*** Data shown
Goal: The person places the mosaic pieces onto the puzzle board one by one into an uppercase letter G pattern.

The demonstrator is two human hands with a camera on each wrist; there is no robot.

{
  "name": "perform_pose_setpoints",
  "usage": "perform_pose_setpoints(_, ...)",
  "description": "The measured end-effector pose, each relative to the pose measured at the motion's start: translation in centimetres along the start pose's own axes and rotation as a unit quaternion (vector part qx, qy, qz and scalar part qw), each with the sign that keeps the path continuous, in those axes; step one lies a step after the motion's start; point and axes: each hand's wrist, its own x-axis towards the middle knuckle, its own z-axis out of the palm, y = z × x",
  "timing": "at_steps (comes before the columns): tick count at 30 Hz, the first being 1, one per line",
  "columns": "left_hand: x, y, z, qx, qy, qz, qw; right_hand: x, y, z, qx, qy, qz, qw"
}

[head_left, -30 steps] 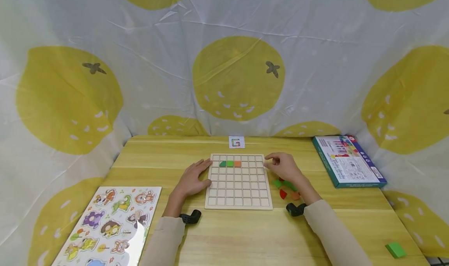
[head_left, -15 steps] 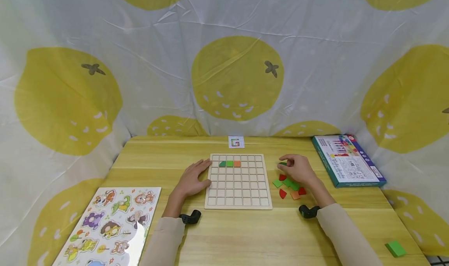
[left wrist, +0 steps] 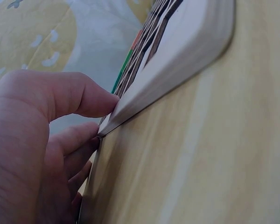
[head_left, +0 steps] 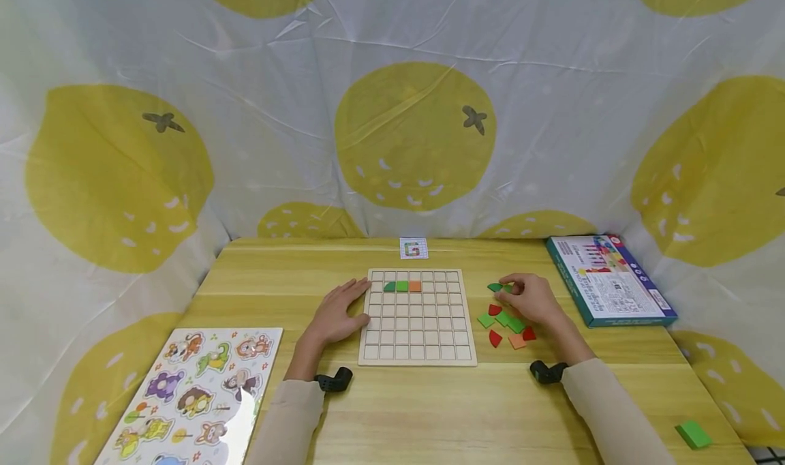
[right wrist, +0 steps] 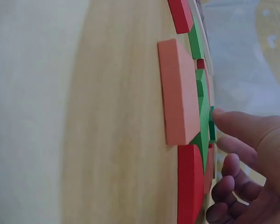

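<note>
A square wooden grid board point(head_left: 417, 352) lies on the table. Its upper rows hold a dark green rounded piece point(head_left: 389, 286), a bright green square point(head_left: 402, 286) and an orange square point(head_left: 415, 286). My left hand point(head_left: 334, 313) rests at the board's left edge, fingers extended; in the left wrist view the thumb point(left wrist: 91, 100) touches its rim. Right of the board, my right hand point(head_left: 530, 298) pinches a small green piece point(head_left: 508, 288) between thumb and index finger. Beside those fingertips lies a dark green rounded piece point(head_left: 493, 287), apart from them.
Several loose pieces lie below the right hand, among them a red one point(head_left: 495, 338) and an orange square point(head_left: 517, 341). A pattern card point(head_left: 413, 248) is behind the board. A puzzle box point(head_left: 610, 281), an animal puzzle point(head_left: 196, 390) and a green block point(head_left: 694, 435) lie farther out.
My right hand has moved from the board's upper right edge rightward to the loose pieces, past the dark green piece to another green one. My left hand has stayed in place.
</note>
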Motion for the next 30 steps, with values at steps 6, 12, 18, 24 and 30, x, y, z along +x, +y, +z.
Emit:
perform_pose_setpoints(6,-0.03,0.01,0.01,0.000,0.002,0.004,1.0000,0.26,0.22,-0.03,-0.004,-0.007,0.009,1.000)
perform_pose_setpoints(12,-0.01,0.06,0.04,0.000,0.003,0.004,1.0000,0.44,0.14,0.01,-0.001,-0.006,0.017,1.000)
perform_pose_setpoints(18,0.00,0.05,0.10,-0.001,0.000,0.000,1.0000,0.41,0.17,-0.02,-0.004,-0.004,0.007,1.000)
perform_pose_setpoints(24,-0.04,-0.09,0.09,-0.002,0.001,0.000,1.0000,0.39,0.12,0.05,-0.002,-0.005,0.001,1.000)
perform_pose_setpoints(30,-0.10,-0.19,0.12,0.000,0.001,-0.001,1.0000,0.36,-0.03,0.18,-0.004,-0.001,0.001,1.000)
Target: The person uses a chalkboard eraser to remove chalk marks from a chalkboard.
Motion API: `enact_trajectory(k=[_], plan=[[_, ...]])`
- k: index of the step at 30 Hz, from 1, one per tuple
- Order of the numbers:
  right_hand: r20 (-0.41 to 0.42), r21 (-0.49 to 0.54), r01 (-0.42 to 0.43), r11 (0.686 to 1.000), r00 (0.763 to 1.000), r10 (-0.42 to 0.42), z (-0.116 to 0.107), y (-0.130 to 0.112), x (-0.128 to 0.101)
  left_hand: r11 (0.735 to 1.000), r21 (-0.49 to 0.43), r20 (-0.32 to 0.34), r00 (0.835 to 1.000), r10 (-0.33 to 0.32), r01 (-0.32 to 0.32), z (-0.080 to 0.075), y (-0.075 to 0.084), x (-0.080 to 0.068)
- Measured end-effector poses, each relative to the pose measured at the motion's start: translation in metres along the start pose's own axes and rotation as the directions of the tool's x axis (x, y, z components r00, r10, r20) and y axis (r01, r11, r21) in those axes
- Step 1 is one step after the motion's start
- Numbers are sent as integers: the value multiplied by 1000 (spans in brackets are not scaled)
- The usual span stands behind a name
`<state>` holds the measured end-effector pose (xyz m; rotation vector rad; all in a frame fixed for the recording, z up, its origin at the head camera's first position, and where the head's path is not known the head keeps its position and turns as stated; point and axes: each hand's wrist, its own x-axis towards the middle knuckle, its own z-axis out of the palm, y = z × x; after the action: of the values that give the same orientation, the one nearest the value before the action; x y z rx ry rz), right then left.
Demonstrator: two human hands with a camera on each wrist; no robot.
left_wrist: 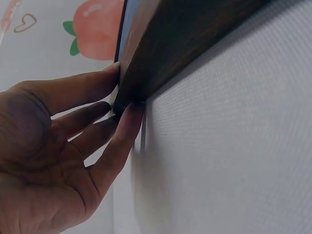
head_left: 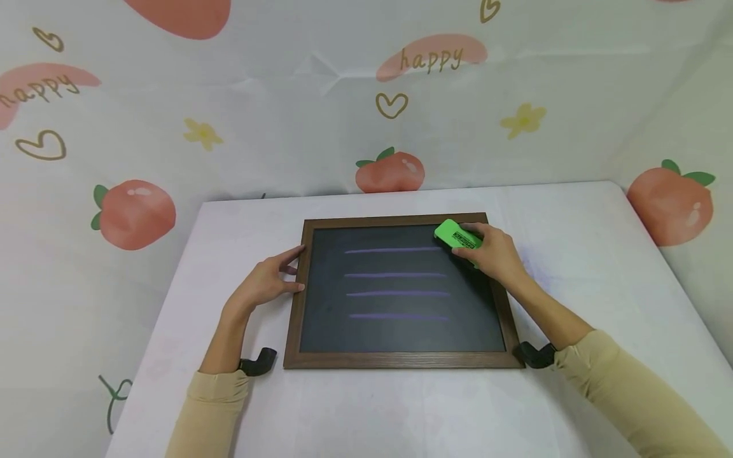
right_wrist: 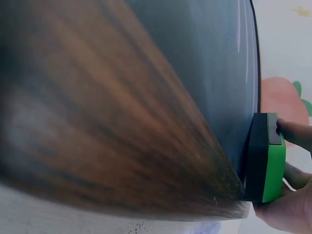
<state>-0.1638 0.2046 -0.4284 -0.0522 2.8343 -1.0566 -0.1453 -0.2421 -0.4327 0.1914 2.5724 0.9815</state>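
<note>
A green eraser sits flat at the top-right corner of a wood-framed chalkboard bearing 4 purple lines.

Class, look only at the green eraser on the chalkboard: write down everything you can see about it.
The green eraser is a small rounded block, plastic-looking, with a dark label on top and a black pad beneath, seen in the right wrist view. It lies flat on the chalkboard near the far right corner, by the end of the top purple line. The right hand grips it.
</note>
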Motion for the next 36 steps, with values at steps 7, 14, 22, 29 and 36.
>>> enact_trajectory(k=[7,14,22,29,36], plan=[[3,8,-8,1000,1000,8,1,-2,2,1000,-4,-4,1000,-2,2,1,-1,0],[19,23,10,1000,1000,-11,6,-5,8,1000,5,-8,1000,8,-8,1,-1,0],[31,18,-7,1000,999,6,11,-8,12,1000,7,-1,1000,8,-8,1,-3,2],[44,31,2,1000,999,-4,15,-14,16,1000,12,-2,1000,2,-2,0,-3,0],[55,32,15,999,998,-16,15,-14,17,1000,5,6,1000,6,-6,0,-1,1]])
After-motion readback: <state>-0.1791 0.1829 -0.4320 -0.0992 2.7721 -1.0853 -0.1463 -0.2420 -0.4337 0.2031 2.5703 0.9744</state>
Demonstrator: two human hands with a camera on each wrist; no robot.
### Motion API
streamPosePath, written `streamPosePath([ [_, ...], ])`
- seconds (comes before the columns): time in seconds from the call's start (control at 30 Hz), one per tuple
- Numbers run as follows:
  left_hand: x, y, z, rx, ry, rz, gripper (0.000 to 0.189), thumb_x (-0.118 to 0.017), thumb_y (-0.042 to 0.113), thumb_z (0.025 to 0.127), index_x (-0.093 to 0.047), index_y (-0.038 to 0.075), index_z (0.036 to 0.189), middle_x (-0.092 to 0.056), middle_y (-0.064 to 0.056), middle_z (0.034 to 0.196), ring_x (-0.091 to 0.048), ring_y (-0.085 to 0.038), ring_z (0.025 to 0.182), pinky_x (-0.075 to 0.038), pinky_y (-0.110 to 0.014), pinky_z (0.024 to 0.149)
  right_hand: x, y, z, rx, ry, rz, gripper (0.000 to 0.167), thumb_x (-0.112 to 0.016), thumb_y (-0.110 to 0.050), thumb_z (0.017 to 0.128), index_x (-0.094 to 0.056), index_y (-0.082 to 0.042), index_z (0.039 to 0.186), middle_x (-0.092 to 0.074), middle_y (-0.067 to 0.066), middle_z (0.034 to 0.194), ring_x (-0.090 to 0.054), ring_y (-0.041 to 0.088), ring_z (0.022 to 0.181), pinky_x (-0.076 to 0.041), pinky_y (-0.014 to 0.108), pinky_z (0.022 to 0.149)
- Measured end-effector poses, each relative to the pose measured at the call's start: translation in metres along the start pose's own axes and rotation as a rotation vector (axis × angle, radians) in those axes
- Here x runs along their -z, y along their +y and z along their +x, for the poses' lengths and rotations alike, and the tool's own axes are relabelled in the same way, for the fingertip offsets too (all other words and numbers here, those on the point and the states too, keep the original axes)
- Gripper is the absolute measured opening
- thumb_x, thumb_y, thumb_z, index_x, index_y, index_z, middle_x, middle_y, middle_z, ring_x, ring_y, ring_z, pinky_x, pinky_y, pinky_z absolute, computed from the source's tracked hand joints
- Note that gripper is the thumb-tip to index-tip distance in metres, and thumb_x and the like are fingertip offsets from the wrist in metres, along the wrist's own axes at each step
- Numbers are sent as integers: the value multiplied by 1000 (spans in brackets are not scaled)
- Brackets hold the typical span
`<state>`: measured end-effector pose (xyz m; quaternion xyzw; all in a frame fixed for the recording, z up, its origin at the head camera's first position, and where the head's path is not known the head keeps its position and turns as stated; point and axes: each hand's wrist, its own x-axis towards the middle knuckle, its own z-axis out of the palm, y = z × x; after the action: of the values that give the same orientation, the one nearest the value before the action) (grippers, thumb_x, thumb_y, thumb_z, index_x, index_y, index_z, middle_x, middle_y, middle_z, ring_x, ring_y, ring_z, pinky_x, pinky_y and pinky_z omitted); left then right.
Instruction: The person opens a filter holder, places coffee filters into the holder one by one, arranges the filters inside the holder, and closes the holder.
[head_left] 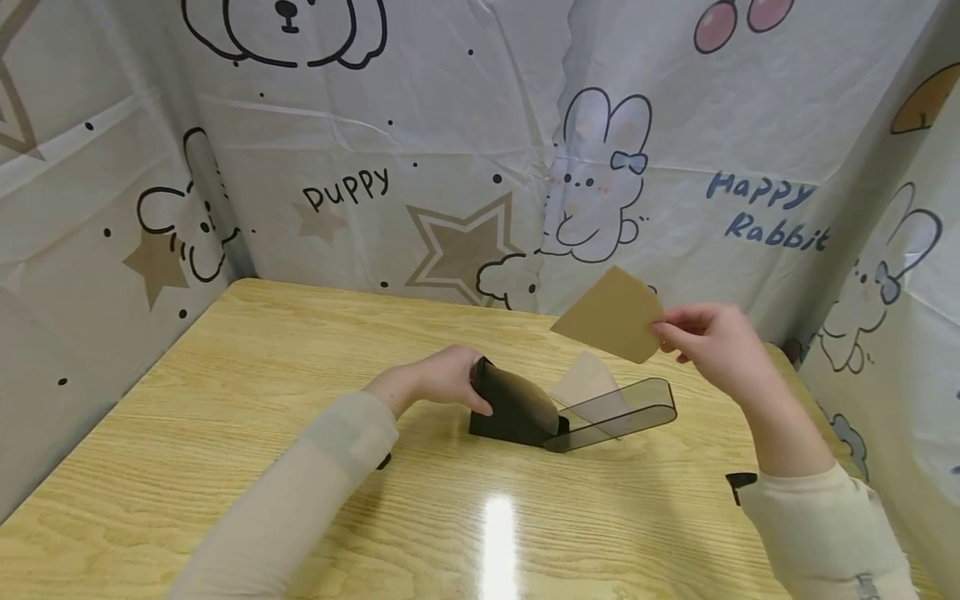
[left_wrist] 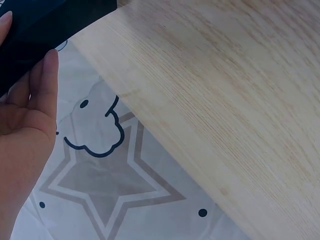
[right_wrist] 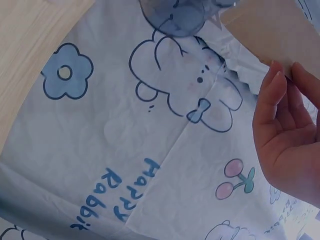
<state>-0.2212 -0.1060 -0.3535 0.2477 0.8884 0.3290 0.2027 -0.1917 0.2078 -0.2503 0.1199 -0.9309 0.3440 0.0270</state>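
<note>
My left hand (head_left: 446, 379) grips the back end of a black filter holder (head_left: 506, 417) on the table, thumb on the near side. Its smoky see-through cover (head_left: 652, 414) is swung out to the right. Raised above that cover, my right hand (head_left: 716, 342) pinches a brown coffee filter paper (head_left: 611, 317) by its right edge, between thumb and fingers. A paler paper (head_left: 585, 379) shows behind the cover, partly seen through it; whether it touches the holder I cannot tell. In the left wrist view, fingers (left_wrist: 47, 82) lie along the dark holder (left_wrist: 60, 25).
The wooden table (head_left: 300, 350) ends at a hanging cloth (head_left: 450, 108) with cartoon prints at the back and both sides. Small dark pieces show beside each sleeve, one by the right cuff (head_left: 741, 483).
</note>
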Motion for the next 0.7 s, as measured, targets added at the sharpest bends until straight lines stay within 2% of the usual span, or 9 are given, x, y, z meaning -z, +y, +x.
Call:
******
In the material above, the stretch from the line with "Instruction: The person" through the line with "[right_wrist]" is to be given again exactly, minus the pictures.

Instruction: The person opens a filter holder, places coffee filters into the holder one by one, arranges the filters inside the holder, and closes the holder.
[head_left] 
[left_wrist] 
[right_wrist] 

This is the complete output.